I have a dual boot with Ubuntu 12.04 LTS (long time favorite) - currently running on kernel 3.2.0.55-generic-pae and Fedora 19 running with a much newer kernel 3.11.x and is 64-bit. It's running on old hardware, so no UEFI problems
These 2 systems use different versions of grub - both grub2 from what I can understand - I don't remember, but my ubuntu might be an upgrade from a previous ubuntu system.
Ubuntu 12.04 uses Grub 1.99-21ubuntu3.10'
Fedora 19 uses Grub 2.00

This causes some issues when I run
sudo grub-mkconfig in ubuntu such as this
dpkg: warning: version '3.11.9-200.fc19.x86_64' has bad syntax: invalid character in revision number

This also causes issues when trying to update the kernels in Ubuntu, since the update process regenerates the grub-config, hence I cannot boot Ubuntu with the new kernels.

So I thought I might resolve this by upgrading Grub on my Ubuntu box, but I cannot find out how, except I found a post asking me to compile Grub from source, and I'm not very confident in that.

I have a lot more issues about generating the right menu entries and so on, but I will try to figure those out when I can run grub-mkconfig without issues from my ubuntu box.

Thanks for your help.

Cheers

Heine

fantab
December 6th, 2013, 02:36 PM
Different Grub versions on different distros don't really matter.

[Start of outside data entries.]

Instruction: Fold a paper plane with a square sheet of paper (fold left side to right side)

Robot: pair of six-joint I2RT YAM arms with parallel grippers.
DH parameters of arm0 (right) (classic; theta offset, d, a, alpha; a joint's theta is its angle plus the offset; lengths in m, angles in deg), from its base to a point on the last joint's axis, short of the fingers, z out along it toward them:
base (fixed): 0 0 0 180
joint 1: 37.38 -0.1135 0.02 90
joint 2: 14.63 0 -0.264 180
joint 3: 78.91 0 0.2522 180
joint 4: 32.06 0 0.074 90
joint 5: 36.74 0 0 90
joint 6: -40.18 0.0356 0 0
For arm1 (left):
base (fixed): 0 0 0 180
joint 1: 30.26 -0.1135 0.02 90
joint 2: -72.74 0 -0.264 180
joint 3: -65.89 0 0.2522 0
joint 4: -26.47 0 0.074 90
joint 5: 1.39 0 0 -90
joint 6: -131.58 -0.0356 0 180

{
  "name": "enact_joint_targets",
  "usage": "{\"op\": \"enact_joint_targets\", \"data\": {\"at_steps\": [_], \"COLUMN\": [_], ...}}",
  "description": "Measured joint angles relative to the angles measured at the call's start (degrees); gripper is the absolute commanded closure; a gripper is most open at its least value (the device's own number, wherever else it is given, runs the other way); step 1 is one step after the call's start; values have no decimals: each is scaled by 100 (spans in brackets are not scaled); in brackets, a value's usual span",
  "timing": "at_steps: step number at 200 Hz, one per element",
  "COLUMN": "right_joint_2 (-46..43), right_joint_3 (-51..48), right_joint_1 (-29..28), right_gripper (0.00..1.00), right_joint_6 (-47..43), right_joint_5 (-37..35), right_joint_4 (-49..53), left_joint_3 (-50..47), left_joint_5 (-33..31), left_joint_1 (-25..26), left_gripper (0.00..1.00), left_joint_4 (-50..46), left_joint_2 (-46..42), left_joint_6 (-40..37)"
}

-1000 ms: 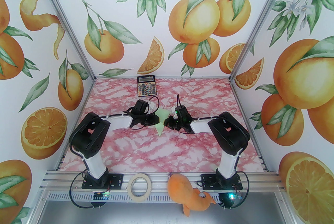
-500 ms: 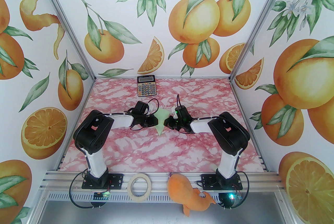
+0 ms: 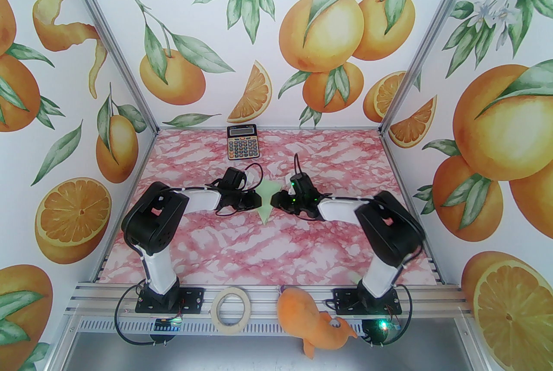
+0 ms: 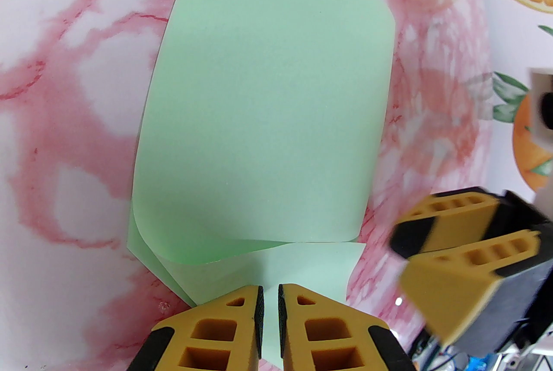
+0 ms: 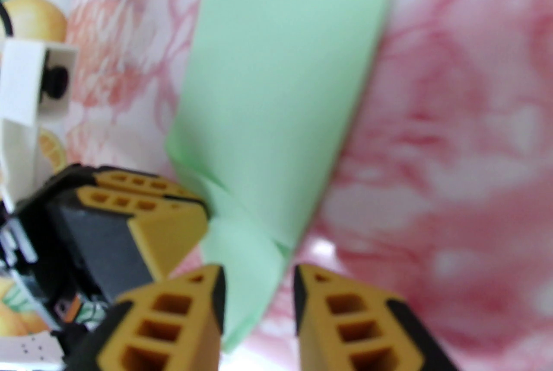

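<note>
ok so the square sheet of paper (image 4: 263, 101) sits in the middle of the table (image 3: 242, 244), doubled over on itself, right between the two grippers. the top flap bows up instead of lying flat, so my guess is the job right now is getting that fold pressed down properly. left gripper (image 4: 270, 291) hangs over the near end of the paper with its jaws almost together, just a thin slit, and honestly I can't tell if it nips the edge or only leans on it. right gripper (image 5: 258, 274) has its jaws moderately apart with a corner of the paper lying in the gap, gripping nothing as far as I can see. if it were me: keep the left end pinned so the layers don't slide, check the edges line up, then bring the right one down on the puffy bit and stroke along the crease, gently, thin paper probably wrinkles fast. headcount: one sheet, two grippers, one calculator (image 3: 242, 142) at the far edge, one roll of tape (image 3: 232, 310) and one orange plush toy (image 3: 313, 324) at the near edge
</note>
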Motion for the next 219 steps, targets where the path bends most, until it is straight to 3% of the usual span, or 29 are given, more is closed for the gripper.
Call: {"op": "enact_joint_targets", "data": {"at_steps": [19,36,112,219], "right_joint_2": [-262,-308,387,785], "right_joint_3": [4,17,380,372], "right_joint_1": [-116,-310,-909,-966], "right_gripper": [91,100,100,100], "right_joint_6": [-35,13,452,656], "right_joint_5": [-96,-85,361,442], "right_joint_4": [173,208,125,-55], "left_joint_3": [-2,-7,-22,-28], "left_joint_5": [-4,-7,-35,-37], "left_joint_1": [0,4,26,35], "left_gripper": [84,84,84,84], "left_joint_4": [9,22,74,114], "left_joint_2": [0,0,0,7], "left_joint_6": [11,11,39,114]}}
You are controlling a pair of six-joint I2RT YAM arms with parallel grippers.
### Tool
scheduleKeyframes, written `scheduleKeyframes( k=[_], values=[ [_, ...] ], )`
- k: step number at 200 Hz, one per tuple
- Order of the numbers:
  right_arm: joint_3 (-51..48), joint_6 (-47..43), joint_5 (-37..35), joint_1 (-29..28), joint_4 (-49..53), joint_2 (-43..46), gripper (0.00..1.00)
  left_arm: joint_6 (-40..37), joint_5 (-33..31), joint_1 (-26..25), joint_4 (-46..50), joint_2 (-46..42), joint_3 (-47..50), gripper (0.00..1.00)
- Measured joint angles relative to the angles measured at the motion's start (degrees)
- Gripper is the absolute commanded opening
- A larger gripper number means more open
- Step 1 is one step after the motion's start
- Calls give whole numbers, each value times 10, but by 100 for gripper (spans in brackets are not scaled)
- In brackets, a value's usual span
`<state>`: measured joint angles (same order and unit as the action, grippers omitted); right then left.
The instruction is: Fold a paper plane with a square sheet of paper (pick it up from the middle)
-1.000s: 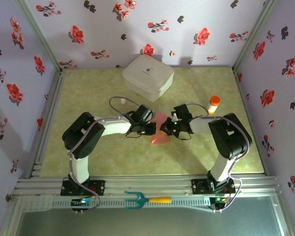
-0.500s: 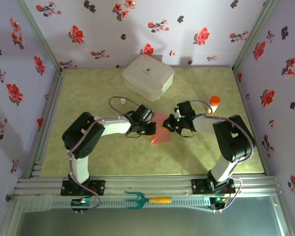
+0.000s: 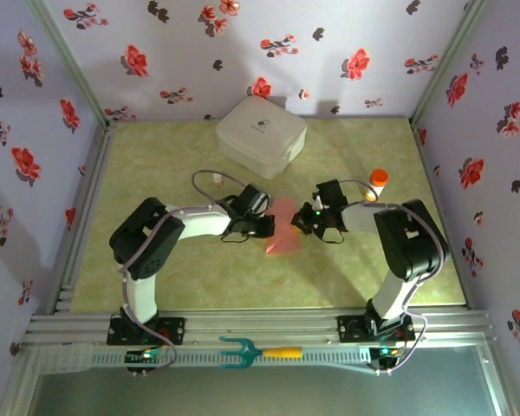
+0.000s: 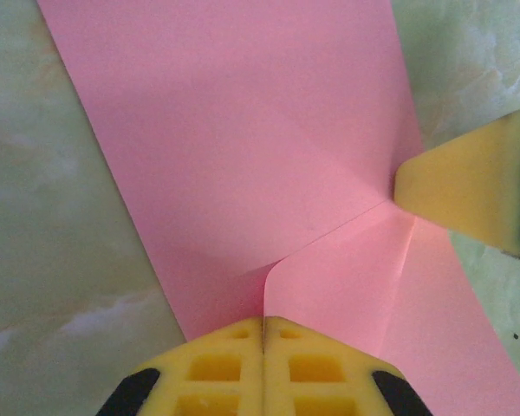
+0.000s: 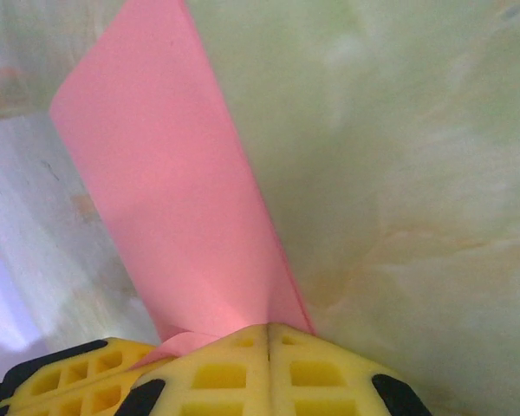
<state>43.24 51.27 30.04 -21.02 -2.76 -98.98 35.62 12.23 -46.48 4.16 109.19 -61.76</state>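
Folding appears to be at an early stage: the thin, matte, pink-red square sheet of paper (image 3: 283, 234) sits mid-table over the glossy green marbled tabletop (image 3: 199, 277), pinched between both arms and showing no dart shape yet. The left gripper (image 4: 263, 325) has its yellow latticed pads (image 4: 217, 368) pressed together on one edge, and the right gripper (image 5: 269, 329) is likewise clamped on the opposite edge. Between them runs a soft curl rather than a sharp crease. Next, I judge, the halves must be brought edge to edge and the bend pressed flat; paper this limp could easily skew or buckle.
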Motion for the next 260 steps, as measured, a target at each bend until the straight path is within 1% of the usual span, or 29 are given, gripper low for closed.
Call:
scheduleKeyframes(
  k=[15, 54, 75, 100, 129, 145, 170, 192, 260],
  values=[
    [-7, 0, 2, 9, -12, 1, 1, 0, 0, 0, 0, 0, 0, 0],
    [-43, 20, 19, 21, -82, 5, 3, 0, 0, 0, -3, 1, 0, 0],
    [-44, 22, 10, 30, -72, 23, 3, 0, 0, 0, -2, 1, 0, 0],
    [-36, 16, 8, 32, -42, 67, 3, 0, 0, 0, -2, 1, 0, 0],
    [-16, 15, 14, 9, -38, 73, 1, 0, 0, 0, -2, 1, 0, 0],
    [-12, 15, 18, -19, -38, 57, 0, 0, 0, 0, -2, 1, 0, 0],
    [-12, 20, 22, -46, -38, 29, 0, 0, 0, 0, -2, 1, 0, 0],
    [-12, 24, 23, -48, -38, 16, 0, 0, 0, 0, -2, 1, 0, 0],
    [-14, 26, 32, -48, -42, 16, 0, 0, 0, 0, -2, 1, 0, 0]
  ],
)
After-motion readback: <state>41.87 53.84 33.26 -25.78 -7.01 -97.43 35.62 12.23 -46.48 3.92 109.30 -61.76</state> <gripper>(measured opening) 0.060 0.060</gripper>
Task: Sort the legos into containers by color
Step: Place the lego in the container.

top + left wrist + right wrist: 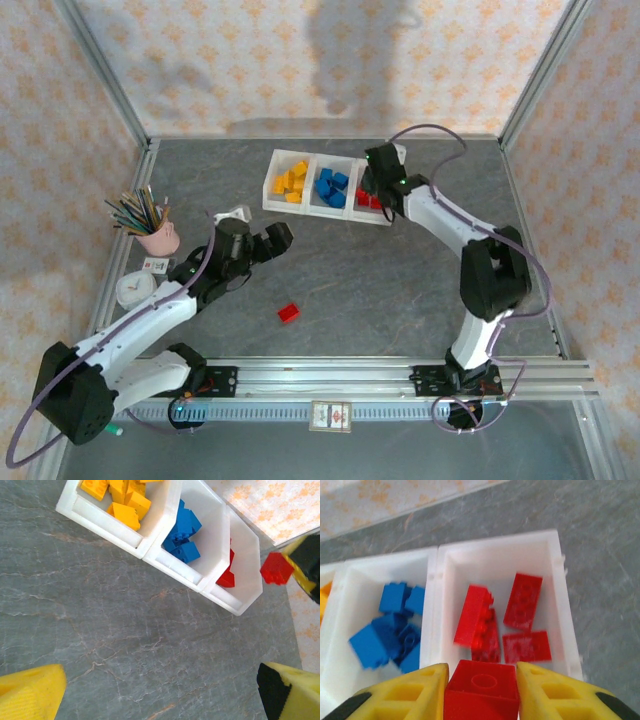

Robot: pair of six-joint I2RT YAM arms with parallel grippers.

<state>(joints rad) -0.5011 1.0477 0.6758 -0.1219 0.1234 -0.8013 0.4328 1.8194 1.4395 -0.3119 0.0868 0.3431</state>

Only ONE Grub will be in command. If you installed fedora in its default then you will have Grub 2.0 from Fedora in command.
Which Grub is in command, Ubuntu-grub or Fedora-grub?

Shouldn't that command in Fedora you are running be:

sudo grub-mkconfig -o /boot/grub/grub.cfg
OR
sudo grub2-mkconfig -o /boot/grub2/grub.cfg?

oldfred
December 6th, 2013, 06:05 PM
Did you create just one /boot partition? That would lead to the type of errors you have.
Better not to have any /boot, but Fedora usually installs with /boot and LVM.
Ubuntu would not need the separate /boot and then each is separate.
But you still have to decide which grub is in MBR as default boot. Ubuntu may need lvm2 driver to see Fedora correctly.